Program: Oral and Poster Abstracts
Session: 701. Experimental Transplantation: Basic and Translational: Poster I
Hematology Disease Topics & Pathways:
Research, Translational Research, GVHD, Immune Disorders, immune mechanism, Diseases, immunology, Biological Processes
Saturday, December 9, 2023, 5:30 PM-7:30 PM

Fahmin Basher, MD, PhD1, Jonathan Visentin, PharmD, PhD2*, Wei Jia, MD, PhD1*, Jonathan C Poe, PhD1*, Christina Sofian1*, Hsuan Su1*, Sonali Bracken, MD, PhD3*, Rachel Dicioccio4*, Itaevia Curry-Chisolm4*, Vincent T. Ho, MD5,6*, Vanja Sisirak, PhD7*, Mitchell Horwitz, MD8, Nelson J. Chao, MD1 and Stefanie Sarantopoulos, MD, PhD1

1Division of Hematologic Malignancies and Cellular Therapy, Department of Medicine, Duke University, Durham, NC
2Bordeaux University, Bordeaux, FRA
3Division of Rheumatology and Immunology, Department of Medicine, Duke University Medical Center, Durham, NC
4Division of Hematologic Malignancies and Cellular Therapy, Department of Medicine, Duke University Medical Center, Durham, NC
5Harvard Medical School, Boston, MA
6Department of Medical Oncology, Dana-Farber Cancer Institute, Boston, MA
7ImmunoConcEpT, Bordeaux, FRA
8Adult Stem Cell Transplant Program, Division of Cellular Therapy, Department of Medicine, Duke University Medical Center, Durham, NC

Prevention and treatment of chronic graft-vs-host disease (cGVHD), a debilitating late immune toxicity in patients after allogeneic hematopoietic stem cell transplantation (allo-HCT), who are otherwise cured of hematological malignancies, remains a major challenge. T cells incite and promote cGVHD through coordinated T-B cell responses. Alloantibody production (Srinivasan et al, Blood 2012, Jin et al, Blood 2016) and aberrant B Cell Receptor (BCR) signaling (Allen et al, Blood 2014, Flynn et al, Blood 2015) play fundamental roles in the pathology of cGVHD. B cell-intrinsic pathways in cGVHD remain incompletely understood, limiting our therapeutic capacity for patients.
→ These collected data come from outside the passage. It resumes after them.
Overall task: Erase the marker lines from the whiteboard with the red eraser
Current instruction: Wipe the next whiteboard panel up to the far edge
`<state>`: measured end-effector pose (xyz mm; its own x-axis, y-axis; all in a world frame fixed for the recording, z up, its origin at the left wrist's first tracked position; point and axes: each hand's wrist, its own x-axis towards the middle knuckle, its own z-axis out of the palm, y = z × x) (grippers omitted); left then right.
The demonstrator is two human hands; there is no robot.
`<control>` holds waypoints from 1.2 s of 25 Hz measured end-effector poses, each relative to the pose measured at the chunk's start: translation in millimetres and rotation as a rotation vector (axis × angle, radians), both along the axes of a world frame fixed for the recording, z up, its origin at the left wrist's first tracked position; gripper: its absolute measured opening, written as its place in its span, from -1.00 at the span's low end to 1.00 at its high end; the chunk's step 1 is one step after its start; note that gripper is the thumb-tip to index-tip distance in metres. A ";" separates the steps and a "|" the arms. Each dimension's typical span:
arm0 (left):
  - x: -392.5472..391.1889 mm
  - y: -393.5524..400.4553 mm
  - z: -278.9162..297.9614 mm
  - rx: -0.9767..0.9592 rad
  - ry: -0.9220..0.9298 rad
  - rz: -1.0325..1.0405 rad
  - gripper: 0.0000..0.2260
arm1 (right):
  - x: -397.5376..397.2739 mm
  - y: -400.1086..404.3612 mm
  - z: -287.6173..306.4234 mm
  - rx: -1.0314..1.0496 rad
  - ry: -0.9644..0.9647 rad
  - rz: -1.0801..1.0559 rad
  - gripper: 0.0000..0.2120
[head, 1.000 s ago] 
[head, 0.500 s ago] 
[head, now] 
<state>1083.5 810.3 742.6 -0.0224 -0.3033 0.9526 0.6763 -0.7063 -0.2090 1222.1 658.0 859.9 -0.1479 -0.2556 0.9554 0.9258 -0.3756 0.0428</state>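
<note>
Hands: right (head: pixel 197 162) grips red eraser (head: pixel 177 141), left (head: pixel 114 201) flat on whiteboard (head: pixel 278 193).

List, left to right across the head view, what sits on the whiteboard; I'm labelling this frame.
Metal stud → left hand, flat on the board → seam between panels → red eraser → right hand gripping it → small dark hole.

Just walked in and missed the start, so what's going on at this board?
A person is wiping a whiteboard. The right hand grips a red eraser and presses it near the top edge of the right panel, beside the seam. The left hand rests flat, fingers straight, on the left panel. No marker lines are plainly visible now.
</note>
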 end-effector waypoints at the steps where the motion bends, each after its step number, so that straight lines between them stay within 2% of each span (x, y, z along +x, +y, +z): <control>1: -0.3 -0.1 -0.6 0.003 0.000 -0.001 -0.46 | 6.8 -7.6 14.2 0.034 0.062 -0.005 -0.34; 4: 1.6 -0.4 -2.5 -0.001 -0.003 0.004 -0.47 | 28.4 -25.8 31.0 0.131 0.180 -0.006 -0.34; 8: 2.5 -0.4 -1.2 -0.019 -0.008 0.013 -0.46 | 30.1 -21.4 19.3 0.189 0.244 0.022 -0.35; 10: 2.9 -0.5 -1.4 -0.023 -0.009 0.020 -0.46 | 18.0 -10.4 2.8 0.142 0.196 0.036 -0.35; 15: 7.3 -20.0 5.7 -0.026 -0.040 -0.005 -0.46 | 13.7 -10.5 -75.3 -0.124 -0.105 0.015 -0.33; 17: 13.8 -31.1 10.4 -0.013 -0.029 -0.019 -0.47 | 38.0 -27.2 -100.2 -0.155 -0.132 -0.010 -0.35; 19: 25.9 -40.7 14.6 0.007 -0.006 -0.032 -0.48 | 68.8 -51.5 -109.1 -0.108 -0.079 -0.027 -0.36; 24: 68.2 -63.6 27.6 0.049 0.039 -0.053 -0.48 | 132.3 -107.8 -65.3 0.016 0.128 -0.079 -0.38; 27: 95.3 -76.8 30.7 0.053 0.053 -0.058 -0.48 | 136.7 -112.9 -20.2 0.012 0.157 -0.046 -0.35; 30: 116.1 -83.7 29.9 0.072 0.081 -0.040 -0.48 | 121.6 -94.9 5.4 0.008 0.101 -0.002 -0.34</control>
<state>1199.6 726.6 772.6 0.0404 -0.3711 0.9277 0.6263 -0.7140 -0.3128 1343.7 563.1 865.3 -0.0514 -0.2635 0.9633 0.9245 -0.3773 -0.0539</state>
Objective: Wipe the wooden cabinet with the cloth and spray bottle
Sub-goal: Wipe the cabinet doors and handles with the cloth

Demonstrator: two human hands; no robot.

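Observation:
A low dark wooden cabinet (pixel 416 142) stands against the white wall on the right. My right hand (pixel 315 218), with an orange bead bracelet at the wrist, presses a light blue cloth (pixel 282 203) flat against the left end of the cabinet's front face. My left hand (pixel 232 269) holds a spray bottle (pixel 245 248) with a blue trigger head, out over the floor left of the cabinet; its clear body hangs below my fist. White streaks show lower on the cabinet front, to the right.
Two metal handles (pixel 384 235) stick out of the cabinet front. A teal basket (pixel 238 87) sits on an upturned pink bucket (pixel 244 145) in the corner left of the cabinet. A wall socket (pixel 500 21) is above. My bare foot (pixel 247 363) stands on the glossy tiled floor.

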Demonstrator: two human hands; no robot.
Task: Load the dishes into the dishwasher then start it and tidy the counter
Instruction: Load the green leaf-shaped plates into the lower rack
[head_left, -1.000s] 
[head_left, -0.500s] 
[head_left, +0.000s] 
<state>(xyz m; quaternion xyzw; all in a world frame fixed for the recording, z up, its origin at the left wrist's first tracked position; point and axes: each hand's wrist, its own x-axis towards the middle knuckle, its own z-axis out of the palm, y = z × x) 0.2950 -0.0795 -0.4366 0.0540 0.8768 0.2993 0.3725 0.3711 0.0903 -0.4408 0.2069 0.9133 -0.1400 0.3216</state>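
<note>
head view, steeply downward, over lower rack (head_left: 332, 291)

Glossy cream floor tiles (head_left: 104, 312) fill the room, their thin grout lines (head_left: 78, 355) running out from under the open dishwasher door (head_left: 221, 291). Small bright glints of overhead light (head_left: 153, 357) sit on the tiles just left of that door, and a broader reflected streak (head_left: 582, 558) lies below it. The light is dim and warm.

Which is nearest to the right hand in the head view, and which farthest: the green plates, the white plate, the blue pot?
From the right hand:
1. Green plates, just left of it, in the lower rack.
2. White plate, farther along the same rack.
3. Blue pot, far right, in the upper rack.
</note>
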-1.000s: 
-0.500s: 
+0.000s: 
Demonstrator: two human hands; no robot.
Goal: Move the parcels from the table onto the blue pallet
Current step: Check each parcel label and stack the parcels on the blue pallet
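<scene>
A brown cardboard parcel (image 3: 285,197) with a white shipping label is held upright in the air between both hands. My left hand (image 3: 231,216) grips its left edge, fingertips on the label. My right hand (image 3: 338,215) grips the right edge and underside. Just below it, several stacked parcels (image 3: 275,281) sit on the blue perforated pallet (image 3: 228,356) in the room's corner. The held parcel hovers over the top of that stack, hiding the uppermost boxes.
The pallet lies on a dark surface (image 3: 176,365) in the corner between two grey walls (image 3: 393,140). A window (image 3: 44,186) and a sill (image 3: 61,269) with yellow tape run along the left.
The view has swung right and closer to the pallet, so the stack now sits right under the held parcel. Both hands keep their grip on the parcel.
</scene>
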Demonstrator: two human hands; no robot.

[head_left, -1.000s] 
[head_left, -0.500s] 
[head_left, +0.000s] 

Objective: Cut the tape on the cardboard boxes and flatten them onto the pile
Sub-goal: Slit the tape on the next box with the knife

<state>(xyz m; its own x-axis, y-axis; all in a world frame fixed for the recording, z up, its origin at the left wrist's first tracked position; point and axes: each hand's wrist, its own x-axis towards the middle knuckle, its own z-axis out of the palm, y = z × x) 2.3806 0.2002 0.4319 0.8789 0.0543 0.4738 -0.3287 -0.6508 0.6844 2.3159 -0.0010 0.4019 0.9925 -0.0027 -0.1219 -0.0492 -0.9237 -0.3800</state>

In a single cell RNA sequencing study, we found that transcript levels of the DNA sensor Absent in Melanoma 2 (AIM2) were significantly increased in CD27+ BCR-activated B cell clusters in circulating as well as in tissue-resident cGVHD B cells (Poe et al, JCI Insight 2023). After confirming AIM2 expression is restricted to the nucleus, we also previously showed that AIM2-expressing B cells were augmented after BCR and interferon-gamma (IFNγ) and/or Toll-like receptor (TLR)-7 or 9 stimulation (Visentin J, Blood 2022;140 Supp 1), suggesting a context-dependent role for AIM2 after allo-HCT.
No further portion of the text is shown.